Only one stretch of the data below should be repeated: the lines from the line containing "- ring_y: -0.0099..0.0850" through the line containing "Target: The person", inclusive, exactly as they are.

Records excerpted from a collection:
======

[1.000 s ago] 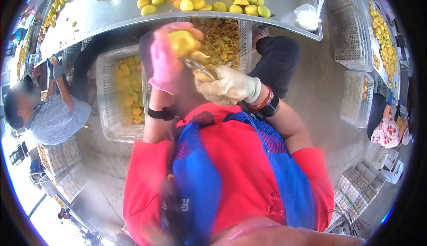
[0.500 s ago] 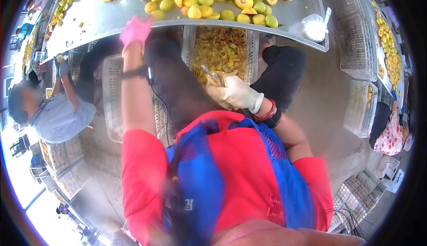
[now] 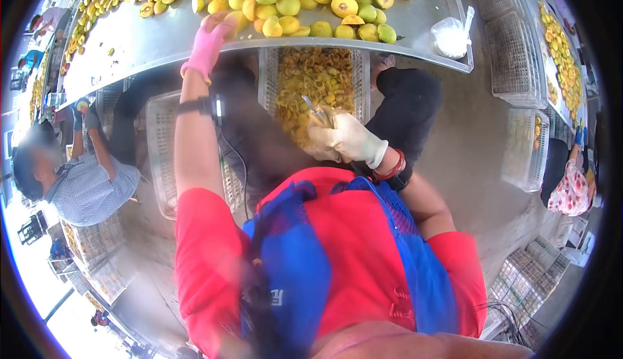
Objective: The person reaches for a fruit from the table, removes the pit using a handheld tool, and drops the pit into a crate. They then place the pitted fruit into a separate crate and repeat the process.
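My left hand (image 3: 213, 39), in a pink glove, reaches over the near edge of the metal table (image 3: 149, 37). Its fingers stretch toward the heap of yellow-green, peach-like fruit (image 3: 287, 4), some whole-looking and some cut in half. The fingertips are at a yellow piece (image 3: 237, 20) on the heap's left front; blur hides the exact contact. My right hand (image 3: 347, 137), in a whitish glove, is closed around a slim metal hand tool (image 3: 310, 104) whose tip points up and left. It hangs above my lap, in front of a crate (image 3: 266, 86) filled with cut fruit pieces (image 3: 315, 80).
A clear plastic bag (image 3: 449, 38) lies at the table's right corner. An empty-looking white crate (image 3: 156, 145) stands left of my legs. Stacked crates (image 3: 516, 54) are at the right. A co-worker (image 3: 94, 184) sits at the left, another person (image 3: 571, 187) at the far right.
My left hand has moved from the table edge, up and right, to the fruit heap. The right hand keeps the tool, with little movement. The view has shifted slightly.
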### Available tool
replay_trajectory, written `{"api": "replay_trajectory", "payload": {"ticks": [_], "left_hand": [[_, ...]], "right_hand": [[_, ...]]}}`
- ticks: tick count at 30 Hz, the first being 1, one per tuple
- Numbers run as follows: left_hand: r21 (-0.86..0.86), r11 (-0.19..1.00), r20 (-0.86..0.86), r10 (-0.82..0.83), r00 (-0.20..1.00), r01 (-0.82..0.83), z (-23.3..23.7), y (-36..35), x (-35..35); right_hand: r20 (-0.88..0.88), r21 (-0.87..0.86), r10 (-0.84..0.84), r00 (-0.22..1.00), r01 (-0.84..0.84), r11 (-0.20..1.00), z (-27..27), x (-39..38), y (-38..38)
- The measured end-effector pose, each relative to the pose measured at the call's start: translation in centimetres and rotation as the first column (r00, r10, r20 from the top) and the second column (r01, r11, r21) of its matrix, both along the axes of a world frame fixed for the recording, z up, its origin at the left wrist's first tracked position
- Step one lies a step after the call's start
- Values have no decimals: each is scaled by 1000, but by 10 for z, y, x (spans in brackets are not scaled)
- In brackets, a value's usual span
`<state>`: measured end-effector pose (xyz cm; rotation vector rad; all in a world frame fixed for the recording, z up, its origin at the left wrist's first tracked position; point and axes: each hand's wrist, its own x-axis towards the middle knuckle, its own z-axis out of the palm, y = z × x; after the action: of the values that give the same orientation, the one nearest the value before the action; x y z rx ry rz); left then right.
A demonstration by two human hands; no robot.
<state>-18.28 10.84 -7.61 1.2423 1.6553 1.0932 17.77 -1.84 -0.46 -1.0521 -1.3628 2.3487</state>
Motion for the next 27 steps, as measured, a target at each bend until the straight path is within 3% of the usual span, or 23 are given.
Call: {"api": "replay_trajectory", "payload": {"ticks": [1, 2, 3, 5, 6, 10, 11, 17, 20, 27], "left_hand": [[37, 997, 272, -69, 960, 61, 10, -15, 14], [88, 990, 519, -140, 843, 110, 28, -31, 38], [151, 978, 724, -208, 658, 144, 43, -46, 58], [193, 950, 770, -303, 562, 247, 59, -66, 80], [215, 931, 790, -344, 508, 297, 63, -75, 91], [139, 974, 771, -219, 598, 177, 72, -100, 136], [133, 979, 743, -201, 638, 154, 73, -105, 144], [196, 981, 650, -134, 748, 5, 86, -126, 182], [207, 976, 709, -98, 698, -73, 83, -128, 197], [282, 940, 566, 0, 824, -194, 80, -131, 213]], "right_hand": [[-18, 69, -36, 999, 37, 997, -4, -3, 0], [-38, 137, -71, 997, 75, 988, -6, -5, -1], [23, 57, -117, 993, 116, 992, 12, -6, -1], [50, 444, -170, 984, 130, 886, 4, -11, -1], [58, 613, -199, 978, 123, 780, 0, -13, 0], [-38, 774, -273, 961, 202, 601, 7, -21, -2], [-98, 859, -244, 965, 206, 469, 2, -22, 0], [-68, 838, -352, 933, 245, 487, 6, -24, -7], [-141, 833, -355, 924, 304, 462, 1, -25, -10], [-117, 738, -266, 957, 263, 622, 6, -21, -9]]}}
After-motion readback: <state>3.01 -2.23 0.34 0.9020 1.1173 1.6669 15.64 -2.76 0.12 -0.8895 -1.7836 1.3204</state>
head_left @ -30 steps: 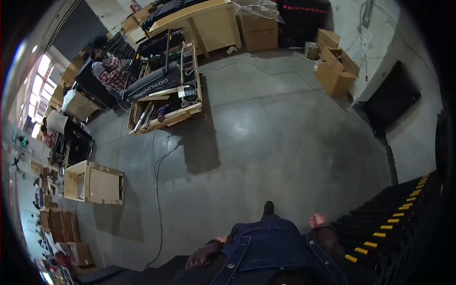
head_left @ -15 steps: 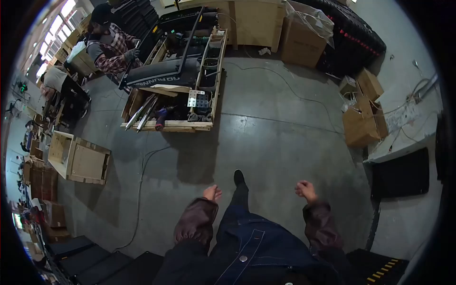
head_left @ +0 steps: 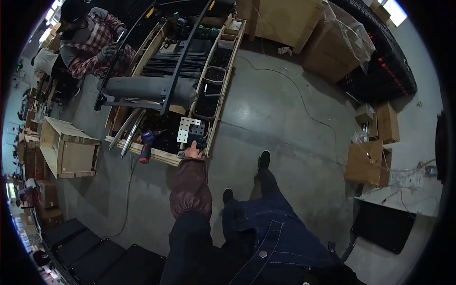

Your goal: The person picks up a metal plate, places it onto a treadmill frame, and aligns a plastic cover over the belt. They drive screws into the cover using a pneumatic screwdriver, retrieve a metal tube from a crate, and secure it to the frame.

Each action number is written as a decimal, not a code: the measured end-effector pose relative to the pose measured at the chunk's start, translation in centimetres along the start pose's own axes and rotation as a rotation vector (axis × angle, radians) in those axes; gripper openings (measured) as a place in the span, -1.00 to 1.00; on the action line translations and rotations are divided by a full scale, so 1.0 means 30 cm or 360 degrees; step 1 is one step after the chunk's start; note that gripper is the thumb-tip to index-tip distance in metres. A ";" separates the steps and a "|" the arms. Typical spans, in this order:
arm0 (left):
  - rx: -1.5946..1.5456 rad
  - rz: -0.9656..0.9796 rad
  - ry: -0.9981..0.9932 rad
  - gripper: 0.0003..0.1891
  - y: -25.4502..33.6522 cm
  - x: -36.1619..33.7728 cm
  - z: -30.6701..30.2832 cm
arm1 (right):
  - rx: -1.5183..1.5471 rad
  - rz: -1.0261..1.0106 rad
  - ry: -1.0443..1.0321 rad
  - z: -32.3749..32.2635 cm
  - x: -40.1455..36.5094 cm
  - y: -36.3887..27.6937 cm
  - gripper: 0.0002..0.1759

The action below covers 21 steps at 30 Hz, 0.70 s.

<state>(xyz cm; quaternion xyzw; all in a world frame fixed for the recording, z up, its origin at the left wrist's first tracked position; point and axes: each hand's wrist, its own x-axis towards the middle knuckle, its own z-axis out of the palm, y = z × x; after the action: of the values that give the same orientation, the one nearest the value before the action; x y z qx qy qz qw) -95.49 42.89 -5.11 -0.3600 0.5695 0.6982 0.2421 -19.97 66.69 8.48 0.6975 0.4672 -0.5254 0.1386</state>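
One left hand point(head_left: 193, 151) is beside the perforated plate point(head_left: 183, 128); I cannot tell its fingers' grip. Sweeping toward nine o'clock could topple the rim-perched power drill point(head_left: 148, 138).

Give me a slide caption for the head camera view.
Left hand at the near rim of a wooden tray, beside a perforated plate, power drill lying nearby.

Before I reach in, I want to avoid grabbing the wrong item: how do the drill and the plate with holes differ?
The drill has a dark bluish body and red base; the plate is pale, flat and full of holes. The drill reaches over the wooden edge, while the plate lies inside it. The plate is close to the left hand; the drill is farther from it. Both lie near that edge.
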 end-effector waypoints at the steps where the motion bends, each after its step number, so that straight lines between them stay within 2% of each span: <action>1: 0.0066 -0.0038 0.0092 -0.40 0.009 0.042 0.010 | -0.0030 -0.0041 -0.0008 -0.048 0.064 -0.087 -0.84; 3: 0.0200 -0.0126 0.0286 -0.37 0.073 0.034 0.066 | -0.0077 -0.0163 -0.0029 -0.149 0.220 -0.304 -0.83; 4: 0.0190 -0.0084 0.0491 -0.48 0.092 0.015 0.107 | -0.0074 -0.0268 -0.0045 -0.204 0.318 -0.454 -0.83; 5: 0.0175 -0.0094 0.0526 -0.48 0.101 -0.015 0.143 | -0.0028 -0.0345 -0.0075 -0.237 0.421 -0.627 -0.82; 6: -0.0075 0.0054 0.0497 -0.45 0.101 -0.049 0.185 | 0.0005 -0.0404 -0.0094 -0.260 0.516 -0.803 -0.82; 7: -0.0325 0.0203 0.0474 -0.42 0.101 -0.109 0.223 | 0.0061 -0.0270 -0.0029 -0.260 0.610 -1.018 -0.79; 8: -0.0358 0.0229 0.0420 -0.48 0.131 -0.211 0.267 | 0.0043 -0.0325 -0.0107 -0.262 0.705 -1.229 -0.82; 10: -0.0360 0.0151 0.0053 -0.63 0.101 -0.192 0.289 | -0.0072 -0.0512 -0.0275 -0.158 0.787 -1.692 -0.80; 11: -0.0561 0.0331 -0.0195 -0.69 0.168 -0.380 0.411 | -0.0089 -0.0626 -0.0326 -0.016 0.621 -1.957 -0.81; 12: -0.0573 0.0378 -0.0294 -0.70 0.221 -0.493 0.512 | -0.0195 -0.0732 -0.0529 0.089 0.554 -2.154 -0.75; 13: -0.0577 0.0407 -0.0400 -0.70 0.256 -0.573 0.602 | -0.0274 -0.0892 -0.0732 0.203 0.498 -2.294 -0.63; 14: -0.0517 0.0402 -0.0423 -0.69 0.300 -0.656 0.689 | -0.0459 -0.0974 -0.0945 0.305 0.303 -2.456 -0.48; 16: -0.0473 0.0431 -0.0492 -0.69 0.354 -0.697 0.840 | -0.0502 -0.0889 -0.1377 0.492 0.184 -2.643 -0.27; 18: -0.0401 0.0504 -0.0623 -0.70 0.455 -0.699 0.990 | -0.0404 -0.0914 -0.1801 0.618 0.051 -2.794 -0.25; 21: -0.0251 0.0470 -0.0716 -0.73 0.642 -0.660 1.143 | -0.0412 -0.1037 -0.1785 0.756 0.004 -2.979 -0.48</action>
<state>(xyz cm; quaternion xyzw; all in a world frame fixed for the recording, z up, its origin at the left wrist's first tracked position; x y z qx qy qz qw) -105.33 73.06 25.42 -0.1268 0.4916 0.8305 0.2292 -104.91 98.17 25.70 0.1187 0.5707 -0.7637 0.2775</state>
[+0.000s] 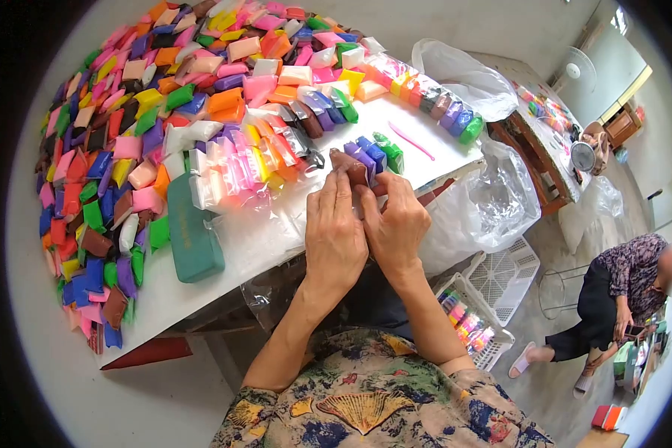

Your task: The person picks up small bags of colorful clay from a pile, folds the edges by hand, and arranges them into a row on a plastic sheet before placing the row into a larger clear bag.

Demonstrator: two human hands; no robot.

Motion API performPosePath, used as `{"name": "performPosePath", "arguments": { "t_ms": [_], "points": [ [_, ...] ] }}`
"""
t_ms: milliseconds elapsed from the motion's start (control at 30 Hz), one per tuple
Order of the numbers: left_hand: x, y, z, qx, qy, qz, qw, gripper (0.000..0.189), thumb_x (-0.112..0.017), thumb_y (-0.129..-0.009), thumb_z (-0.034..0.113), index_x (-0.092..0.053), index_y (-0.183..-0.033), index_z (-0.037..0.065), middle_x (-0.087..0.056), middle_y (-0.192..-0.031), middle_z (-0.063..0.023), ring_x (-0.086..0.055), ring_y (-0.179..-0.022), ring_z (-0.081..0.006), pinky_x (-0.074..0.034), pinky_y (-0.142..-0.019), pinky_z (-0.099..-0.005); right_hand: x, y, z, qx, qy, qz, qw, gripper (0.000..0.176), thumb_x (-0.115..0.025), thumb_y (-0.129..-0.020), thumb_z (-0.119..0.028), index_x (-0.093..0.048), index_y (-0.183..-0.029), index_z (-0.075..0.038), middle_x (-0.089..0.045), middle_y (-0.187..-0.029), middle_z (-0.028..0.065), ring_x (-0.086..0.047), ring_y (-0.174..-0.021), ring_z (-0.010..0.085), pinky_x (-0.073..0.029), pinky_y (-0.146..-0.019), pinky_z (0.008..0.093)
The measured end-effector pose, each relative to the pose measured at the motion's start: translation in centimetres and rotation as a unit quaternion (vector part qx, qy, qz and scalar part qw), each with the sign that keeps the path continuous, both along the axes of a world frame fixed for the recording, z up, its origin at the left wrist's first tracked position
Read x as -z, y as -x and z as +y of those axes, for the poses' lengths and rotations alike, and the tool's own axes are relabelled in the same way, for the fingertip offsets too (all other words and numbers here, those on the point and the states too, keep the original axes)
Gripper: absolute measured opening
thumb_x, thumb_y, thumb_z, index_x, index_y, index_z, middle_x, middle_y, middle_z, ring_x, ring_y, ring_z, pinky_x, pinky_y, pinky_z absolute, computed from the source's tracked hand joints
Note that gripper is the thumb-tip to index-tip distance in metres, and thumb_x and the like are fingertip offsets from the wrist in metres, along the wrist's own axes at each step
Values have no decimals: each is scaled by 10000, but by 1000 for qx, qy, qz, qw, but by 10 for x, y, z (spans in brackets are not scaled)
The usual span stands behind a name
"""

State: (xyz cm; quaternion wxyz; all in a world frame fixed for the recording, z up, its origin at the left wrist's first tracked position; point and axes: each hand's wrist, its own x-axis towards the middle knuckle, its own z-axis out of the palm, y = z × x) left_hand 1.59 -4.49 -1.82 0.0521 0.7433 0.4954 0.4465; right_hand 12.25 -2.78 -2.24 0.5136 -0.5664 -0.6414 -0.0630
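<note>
My left hand point(334, 231) is closed over a brown clay packet point(349, 164) near the table's front edge, with its fingers on top. My right hand point(393, 224) presses in from the other side, its thumb and curled fingers at the same packet. Part of the packet is hidden under the fingers. Just beyond it, a purple packet point(360, 158), a blue packet point(373, 153) and a green packet point(389, 152) stand in a row. To the left lies a clear-wrapped row of packets point(239, 160) in several colours.
A big heap of coloured packets point(149, 112) covers the table's left and back. Near the front stands a green case point(190, 231). A pink tool point(412, 140), a long wrapped row point(425, 97) and plastic bags point(493, 201) lie rightward. A person point(620, 299) sits at far right.
</note>
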Motion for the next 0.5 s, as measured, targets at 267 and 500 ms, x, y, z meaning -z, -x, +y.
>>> {"name": "performPosePath", "arguments": {
  "t_ms": [267,500],
  "points": [
    [-15,5,-3,24,45,-7,999,471,-500,-913,44,-450,-1339,-151,-521,-1302,-307,-488,-1184,-437,-375,-1045,-482,-15,-10,-17,-27,15,45,998,185,-722,-847,-150,-647,-972,-36,-654,-825,104,-649,-681,290,-499,-596,382],
    [-8,3,4,3,19,0,1000,471,-519,-902,36,-458,-1337,-132,-545,-1271,-290,-504,-1149,-435,-392,-1020,-482,-79,-20,2,-74,-42,24,996,152,-735,-831,-137,-658,-905,-28,-650,-774,107,-618,-617,280,-481,-581,383]
  ]
}}
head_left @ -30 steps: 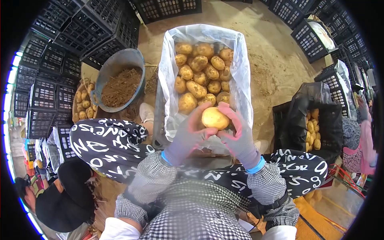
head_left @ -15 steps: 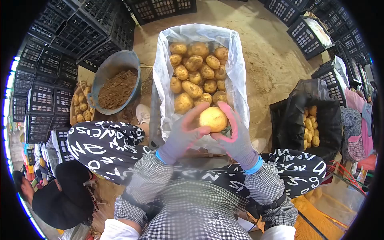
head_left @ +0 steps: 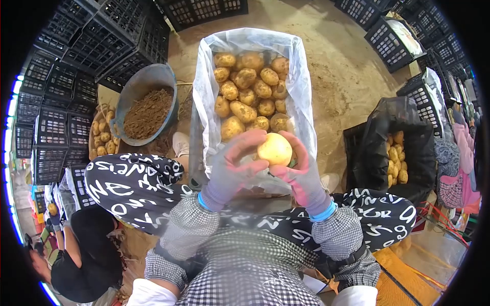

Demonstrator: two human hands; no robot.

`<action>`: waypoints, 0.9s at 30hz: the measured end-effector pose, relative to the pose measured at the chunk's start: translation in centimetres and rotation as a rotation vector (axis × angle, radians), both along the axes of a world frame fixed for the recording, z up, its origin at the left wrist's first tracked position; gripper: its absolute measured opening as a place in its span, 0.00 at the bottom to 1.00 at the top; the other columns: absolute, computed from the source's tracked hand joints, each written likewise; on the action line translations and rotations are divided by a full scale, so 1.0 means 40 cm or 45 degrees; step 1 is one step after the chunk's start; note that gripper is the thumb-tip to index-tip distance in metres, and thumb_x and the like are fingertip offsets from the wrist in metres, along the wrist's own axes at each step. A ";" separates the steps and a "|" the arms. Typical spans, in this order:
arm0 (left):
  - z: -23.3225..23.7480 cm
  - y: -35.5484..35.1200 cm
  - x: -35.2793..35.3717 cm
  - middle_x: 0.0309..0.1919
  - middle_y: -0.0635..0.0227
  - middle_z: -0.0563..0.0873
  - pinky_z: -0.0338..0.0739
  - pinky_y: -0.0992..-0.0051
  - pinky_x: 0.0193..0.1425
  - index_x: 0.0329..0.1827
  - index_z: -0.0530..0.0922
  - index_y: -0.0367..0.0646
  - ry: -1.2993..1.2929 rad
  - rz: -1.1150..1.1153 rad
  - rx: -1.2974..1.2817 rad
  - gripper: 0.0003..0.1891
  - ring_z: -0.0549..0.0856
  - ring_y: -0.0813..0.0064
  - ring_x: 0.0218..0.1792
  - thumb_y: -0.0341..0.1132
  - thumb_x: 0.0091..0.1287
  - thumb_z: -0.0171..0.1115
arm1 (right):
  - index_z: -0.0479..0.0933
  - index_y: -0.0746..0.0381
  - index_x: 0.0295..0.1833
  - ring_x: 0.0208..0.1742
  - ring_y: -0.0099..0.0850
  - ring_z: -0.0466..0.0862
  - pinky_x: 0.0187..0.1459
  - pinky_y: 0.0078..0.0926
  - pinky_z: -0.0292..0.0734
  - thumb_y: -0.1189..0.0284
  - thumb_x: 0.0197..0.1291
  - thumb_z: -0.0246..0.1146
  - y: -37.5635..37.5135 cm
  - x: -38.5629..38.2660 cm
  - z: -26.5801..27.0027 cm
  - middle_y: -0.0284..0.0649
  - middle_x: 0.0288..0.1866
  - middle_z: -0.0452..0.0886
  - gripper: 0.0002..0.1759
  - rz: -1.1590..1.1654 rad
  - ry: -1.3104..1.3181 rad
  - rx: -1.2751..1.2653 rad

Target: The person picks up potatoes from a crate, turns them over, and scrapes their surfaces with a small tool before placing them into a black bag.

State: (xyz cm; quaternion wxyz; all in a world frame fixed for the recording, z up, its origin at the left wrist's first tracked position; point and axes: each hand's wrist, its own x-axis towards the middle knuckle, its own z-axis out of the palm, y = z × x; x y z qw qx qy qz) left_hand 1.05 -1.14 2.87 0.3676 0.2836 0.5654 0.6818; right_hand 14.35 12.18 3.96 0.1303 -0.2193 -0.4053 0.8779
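A pale yellow potato (head_left: 275,149) is held between my two gloved hands over the near end of a crate lined with white plastic (head_left: 202,107). My left hand (head_left: 235,166) curves around its left side, thumb and fingers against it. From the right, my right hand (head_left: 302,176) grips it, its thumb at the lower edge and its fingers near the top. Several browner potatoes (head_left: 245,97) lie in the far part of the liner. The hands cover part of the crate's near end.
A grey-blue tub of soil (head_left: 173,97) stands left of the crate, beside more potatoes (head_left: 102,135). On the right, a black-lined crate (head_left: 365,158) holds potatoes. Stacked black crates (head_left: 117,41) rise at upper left. A co-worker (head_left: 89,255) in black sits at lower left.
The potato in my hands has turned and moved slightly right, showing a paler, cleaner side. My hands' fingers have shifted around it. The co-worker at lower left has leaned, and a raised hand now shows.
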 end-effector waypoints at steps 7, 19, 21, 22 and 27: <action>-0.001 -0.007 0.009 0.63 0.61 0.79 0.73 0.71 0.69 0.68 0.71 0.36 -0.327 -0.016 -0.027 0.27 0.78 0.72 0.63 0.26 0.65 0.69 | 0.68 0.65 0.69 0.63 0.31 0.76 0.64 0.27 0.71 0.74 0.42 0.80 0.009 0.000 -0.048 0.41 0.62 0.75 0.45 -0.184 -0.192 1.077; 0.014 0.033 0.032 0.62 0.61 0.75 0.80 0.74 0.59 0.74 0.61 0.37 -0.133 -0.170 -0.247 0.36 0.81 0.68 0.57 0.26 0.64 0.69 | 0.71 0.60 0.66 0.64 0.47 0.77 0.64 0.36 0.74 0.80 0.42 0.74 -0.005 0.003 -0.051 0.49 0.64 0.75 0.40 -0.117 -0.118 1.731; 0.007 0.031 0.031 0.59 0.61 0.76 0.81 0.75 0.56 0.73 0.63 0.36 -0.327 -0.172 -0.110 0.33 0.82 0.69 0.56 0.30 0.67 0.67 | 0.71 0.60 0.66 0.63 0.48 0.77 0.63 0.36 0.74 0.79 0.42 0.74 0.003 0.004 -0.051 0.49 0.64 0.75 0.40 -0.088 -0.134 1.684; 0.006 0.032 0.029 0.58 0.61 0.77 0.82 0.75 0.55 0.72 0.64 0.36 -0.423 -0.175 -0.039 0.31 0.82 0.70 0.55 0.33 0.68 0.66 | 0.71 0.60 0.66 0.63 0.48 0.77 0.63 0.36 0.74 0.79 0.43 0.75 0.007 0.004 -0.050 0.49 0.64 0.75 0.40 -0.076 -0.142 1.662; 0.028 0.015 0.002 0.58 0.62 0.78 0.81 0.75 0.57 0.68 0.70 0.35 -0.317 -0.119 -0.290 0.27 0.81 0.72 0.56 0.45 0.74 0.59 | 0.68 0.62 0.68 0.64 0.47 0.76 0.64 0.37 0.73 0.76 0.43 0.75 0.003 -0.002 -0.049 0.49 0.64 0.75 0.43 -0.041 -0.149 1.588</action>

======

# Reply
  - ring_y: -0.0099..0.0850
  - ring_z: -0.0466..0.0862
  - pinky_x: 0.0187..0.1459
  - pinky_y: 0.0078..0.0926
  - pinky_z: -0.0292..0.0734
  - thumb_y: -0.1189..0.0284
  - thumb_x: 0.0197..0.1291
  - thumb_z: -0.0246..0.1146
  - y: -37.5635..37.5135 cm
  - x: -38.5629..38.2660 cm
  - z: -26.5801..27.0027 cm
  - middle_y: -0.0284..0.0649
  - middle_x: 0.0288..0.1866
  - middle_z: -0.0452..0.0886
  - gripper: 0.0002..0.1759
  - rz: -1.1590..1.1654 rad
  - ry: -1.3104..1.3181 rad
  - rx: -1.2751..1.2653 rad

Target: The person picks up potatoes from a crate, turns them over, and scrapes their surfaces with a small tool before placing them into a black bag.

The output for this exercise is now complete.